• TASK DESCRIPTION:
Read the data that follows. Then repeat it exactly.

--------------------------------------------------

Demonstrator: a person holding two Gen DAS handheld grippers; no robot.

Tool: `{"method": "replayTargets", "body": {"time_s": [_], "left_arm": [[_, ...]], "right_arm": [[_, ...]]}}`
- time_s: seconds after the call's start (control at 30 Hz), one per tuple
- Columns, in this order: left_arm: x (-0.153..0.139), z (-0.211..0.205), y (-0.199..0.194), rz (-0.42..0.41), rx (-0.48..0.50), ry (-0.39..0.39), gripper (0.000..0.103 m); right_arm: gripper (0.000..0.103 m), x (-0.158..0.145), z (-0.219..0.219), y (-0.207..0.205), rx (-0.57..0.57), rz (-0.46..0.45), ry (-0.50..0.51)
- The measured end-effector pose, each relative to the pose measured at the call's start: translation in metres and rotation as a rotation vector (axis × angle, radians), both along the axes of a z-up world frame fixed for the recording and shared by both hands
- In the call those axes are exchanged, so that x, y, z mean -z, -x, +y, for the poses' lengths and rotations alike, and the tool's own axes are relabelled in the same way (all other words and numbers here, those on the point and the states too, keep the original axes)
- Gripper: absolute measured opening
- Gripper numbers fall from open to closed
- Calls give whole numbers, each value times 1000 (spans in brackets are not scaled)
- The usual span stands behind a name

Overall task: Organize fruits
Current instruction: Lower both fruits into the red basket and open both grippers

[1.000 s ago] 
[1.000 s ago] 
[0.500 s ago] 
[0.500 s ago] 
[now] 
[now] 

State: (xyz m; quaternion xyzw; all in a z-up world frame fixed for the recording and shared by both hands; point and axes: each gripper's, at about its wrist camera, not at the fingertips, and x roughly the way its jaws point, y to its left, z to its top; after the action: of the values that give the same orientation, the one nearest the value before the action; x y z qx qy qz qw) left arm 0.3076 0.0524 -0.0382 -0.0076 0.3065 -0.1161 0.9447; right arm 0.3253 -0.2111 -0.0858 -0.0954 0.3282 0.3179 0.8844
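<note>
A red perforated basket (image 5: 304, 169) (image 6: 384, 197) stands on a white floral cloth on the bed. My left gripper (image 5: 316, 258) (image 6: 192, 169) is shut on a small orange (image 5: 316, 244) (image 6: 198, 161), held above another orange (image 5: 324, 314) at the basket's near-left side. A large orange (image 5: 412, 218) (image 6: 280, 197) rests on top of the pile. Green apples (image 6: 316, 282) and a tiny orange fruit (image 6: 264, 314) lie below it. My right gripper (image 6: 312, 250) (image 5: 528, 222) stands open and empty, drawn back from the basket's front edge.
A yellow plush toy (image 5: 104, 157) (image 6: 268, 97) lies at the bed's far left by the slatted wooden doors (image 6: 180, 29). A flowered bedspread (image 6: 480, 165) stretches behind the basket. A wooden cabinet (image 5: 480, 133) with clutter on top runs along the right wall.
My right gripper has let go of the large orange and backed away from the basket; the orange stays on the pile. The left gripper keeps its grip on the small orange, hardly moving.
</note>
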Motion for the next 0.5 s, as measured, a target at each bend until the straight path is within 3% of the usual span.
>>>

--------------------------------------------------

• RESPONSE:
Demonstrator: a person holding two Gen DAS handheld grippers; no robot.

Tool: `{"method": "replayTargets", "body": {"time_s": [_], "left_arm": [[_, ...]], "right_arm": [[_, ...]]}}`
- time_s: seconds after the call's start (control at 30 Hz), one per tuple
- Columns, in this order: left_arm: x (-0.153..0.139), z (-0.211..0.205), y (-0.199..0.194), rz (-0.42..0.41), rx (-0.48..0.50), ry (-0.39..0.39), gripper (0.000..0.103 m); right_arm: gripper (0.000..0.103 m), x (-0.158..0.145), z (-0.219..0.219), y (-0.207..0.205), rx (-0.57..0.57), rz (-0.46..0.45), ry (-0.50..0.51)
- The measured end-effector pose, each relative to the pose measured at the call's start: translation in metres and rotation as a rotation vector (axis × angle, radians), both along the axes of a z-up world frame fixed for the recording and shared by both hands
- In the call those axes are exchanged, so that x, y, z mean -z, -x, +y, for the poses' lengths and rotations alike, and the tool's own axes are relabelled in the same way (all other words and numbers here, those on the point and the states too, keep the original axes)
- Gripper: absolute measured opening
- Gripper numbers fall from open to closed
- Calls give whole numbers, each value times 1000 (spans in brackets are not scaled)
- The usual span stands behind a name

Overall task: Organize fruits
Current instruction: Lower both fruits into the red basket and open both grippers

[1.000 s ago] 
[1.000 s ago] 
[0.500 s ago] 
[0.500 s ago] 
[now] 
[now] 

State: (xyz m; quaternion xyzw; all in a z-up world frame fixed for the recording and shared by both hands; point and axes: each gripper's, at about its wrist camera, not at the fingertips, and x roughly the way its jaws point, y to its left, z to its top; after the action: of the values that give the same orientation, the one nearest the value before the action; x y z qx qy qz qw) left arm 0.3076 0.0524 -0.0382 -0.0076 0.3065 -0.1161 0.9447; right arm 0.3253 -0.2111 -0.0858 -0.0954 0.3282 0.3179 0.8844
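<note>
A red perforated basket (image 5: 304, 169) (image 6: 384, 197) stands on a white floral cloth on the bed. My left gripper (image 5: 316, 258) (image 6: 192, 169) is shut on a small orange (image 5: 316, 244) (image 6: 198, 161), held above another orange (image 5: 324, 314) at the basket's near-left side. A large orange (image 5: 412, 218) (image 6: 280, 197) rests on top of the pile. Green apples (image 6: 316, 282) and a tiny orange fruit (image 6: 264, 314) lie below it. My right gripper (image 6: 312, 250) (image 5: 528, 222) stands open and empty, drawn back from the basket's front edge.
A yellow plush toy (image 5: 104, 157) (image 6: 268, 97) lies at the bed's far left by the slatted wooden doors (image 6: 180, 29). A flowered bedspread (image 6: 480, 165) stretches behind the basket. A wooden cabinet (image 5: 480, 133) with clutter on top runs along the right wall.
My right gripper has let go of the large orange and backed away from the basket; the orange stays on the pile. The left gripper keeps its grip on the small orange, hardly moving.
</note>
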Motion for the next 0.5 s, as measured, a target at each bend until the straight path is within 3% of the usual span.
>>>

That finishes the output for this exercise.